Seven years into the future, Riverdale is still Riverdale. But with a clean slate, there are many places the show can go from here, and we’ve already started to see the ways Archie (KJ Apa), Cheryl (Madelaine Petsch), and everyone else has grown up after their college years. Betty is working for the FBI; Jughead and newcomer Tabitha Tate (Erinn Westbrook) are investigating a new mystery. We’ve also already gotten much more of Toni (Vanessa Morgan) and Fangs (Drew Ray Tanner). With so much future potential, it isn't surprising the show was renewed just weeks after season 5 premiered.

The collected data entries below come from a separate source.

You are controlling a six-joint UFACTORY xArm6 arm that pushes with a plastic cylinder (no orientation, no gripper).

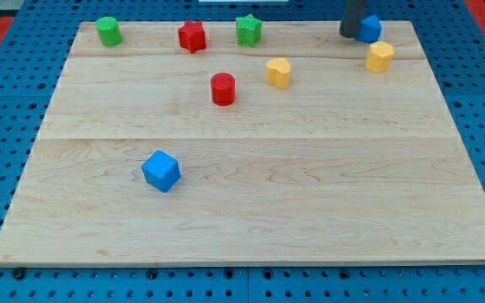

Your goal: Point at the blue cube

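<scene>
The blue cube (161, 171) lies on the wooden board (251, 210) at the view's lower left. My tip (349, 34) is at the view's top right, far from the cube. It touches the left side of another blue block (369, 29), whose shape is partly hidden by the rod.
A green cylinder (108, 31), a red star (192, 36) and a green star (247, 29) line the view's top edge. A red cylinder (222, 88) and a yellow block (279, 72) sit near the middle. Another yellow block (380, 56) is below my tip.
</scene>
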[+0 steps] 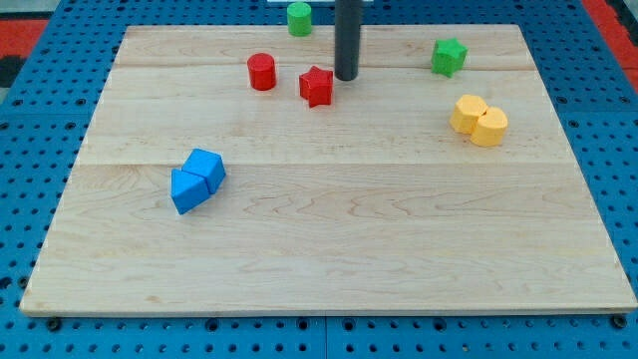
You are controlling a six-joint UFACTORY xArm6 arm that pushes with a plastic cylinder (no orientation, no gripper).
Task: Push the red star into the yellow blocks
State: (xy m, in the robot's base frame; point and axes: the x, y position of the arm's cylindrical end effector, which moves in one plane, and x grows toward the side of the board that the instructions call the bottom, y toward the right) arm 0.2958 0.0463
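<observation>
The red star (317, 87) lies on the wooden board near the view's top, left of centre. My tip (346, 77) stands just to the star's right and slightly above it, very close to or touching its edge. Two yellow blocks (478, 121) sit pressed together at the view's right, lower than the star. The rod rises straight up out of the view's top.
A red cylinder (261, 72) stands left of the star. A green cylinder (299, 18) is at the top edge. A green star (449, 56) lies at the upper right. Two blue blocks (196, 179) touch each other at the left. The board's edge (329, 309) runs along the bottom.
</observation>
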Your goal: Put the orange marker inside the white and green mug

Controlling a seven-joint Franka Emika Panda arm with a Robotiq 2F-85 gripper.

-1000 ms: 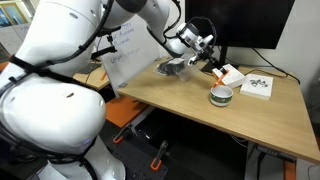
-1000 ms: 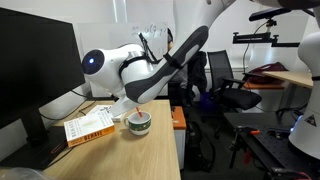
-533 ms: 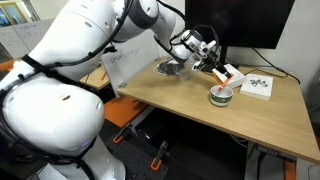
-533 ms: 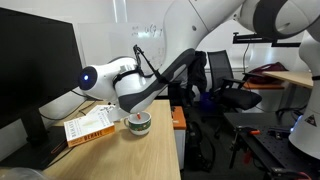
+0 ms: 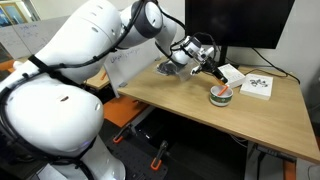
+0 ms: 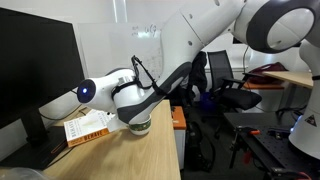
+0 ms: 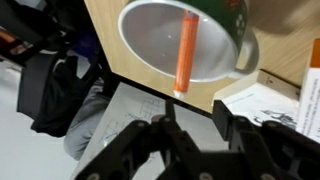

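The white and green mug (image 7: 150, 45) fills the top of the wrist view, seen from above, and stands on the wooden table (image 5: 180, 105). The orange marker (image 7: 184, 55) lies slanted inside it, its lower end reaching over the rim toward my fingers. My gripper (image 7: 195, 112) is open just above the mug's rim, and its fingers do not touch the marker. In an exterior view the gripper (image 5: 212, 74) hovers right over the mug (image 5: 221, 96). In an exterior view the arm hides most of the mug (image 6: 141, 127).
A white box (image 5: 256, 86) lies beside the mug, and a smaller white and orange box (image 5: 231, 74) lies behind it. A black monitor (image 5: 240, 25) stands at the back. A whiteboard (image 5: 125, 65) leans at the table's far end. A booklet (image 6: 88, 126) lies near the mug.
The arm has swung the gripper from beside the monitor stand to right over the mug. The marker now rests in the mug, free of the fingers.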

Creator Roberto Aguirre-Sacasa told Entertainment Tonight that the time jump offered an opportunity to “freshen everything up” and take the drama in a new direction. “The idea was that it would sort of be a creative boost for the writers, a creative boost for the actors, and after four years of very gonzo, intricate, incestuous plotting, it was like, ‘Oh!,’” he said. “Well, we can just drop everyone into new storylines that feel organic to the characters, but allow us to feel like we can move a little more nimbly. Without the burden of, you know, Bughead dating or the burden of Archie still wrestling with the immediate death of his father.” 
In an attempt to soften the blow of the three-month wait, perhaps, Sullivan said that the upcoming midseason finale is “a helluva episode.” In other words, we’re getting a cliffhanger to end all cliffhangers, but this is Riverdale we're talking about. Did you expect anything less?